START Input data

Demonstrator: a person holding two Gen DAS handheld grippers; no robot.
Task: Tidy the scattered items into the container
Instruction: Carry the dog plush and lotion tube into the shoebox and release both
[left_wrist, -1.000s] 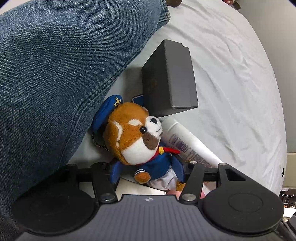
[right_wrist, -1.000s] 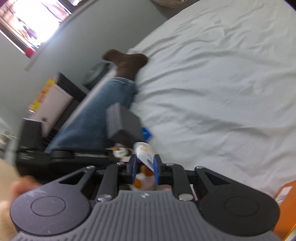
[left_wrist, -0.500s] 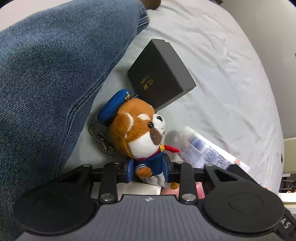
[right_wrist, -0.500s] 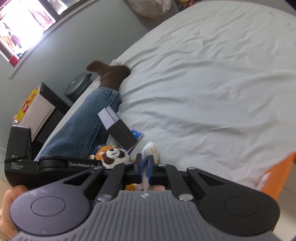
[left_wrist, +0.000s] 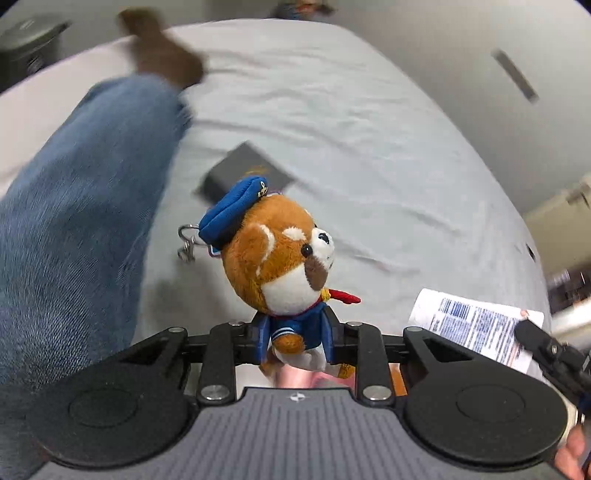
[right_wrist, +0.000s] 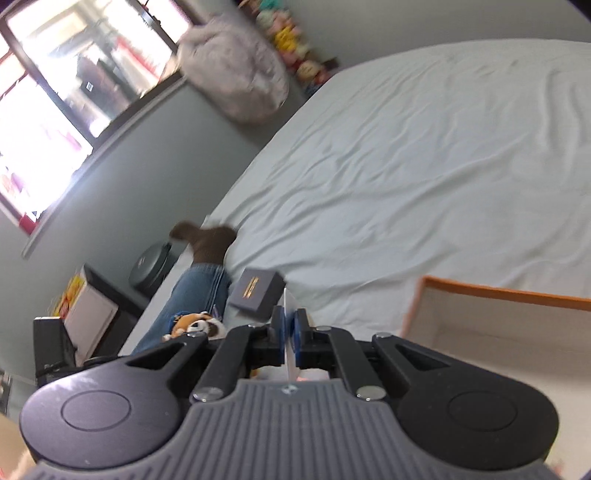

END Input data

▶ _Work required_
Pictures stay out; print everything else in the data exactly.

▶ _Solution to the exercise_
Demonstrator: a person holding two Gen DAS handheld grippers; no robot.
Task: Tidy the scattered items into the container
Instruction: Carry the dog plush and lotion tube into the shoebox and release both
[left_wrist, -1.000s] 
[right_wrist, -1.000s] 
[left_wrist, -0.500s] 
[right_wrist, -0.500s] 
[left_wrist, +0.000s] 
[right_wrist, +0.000s] 

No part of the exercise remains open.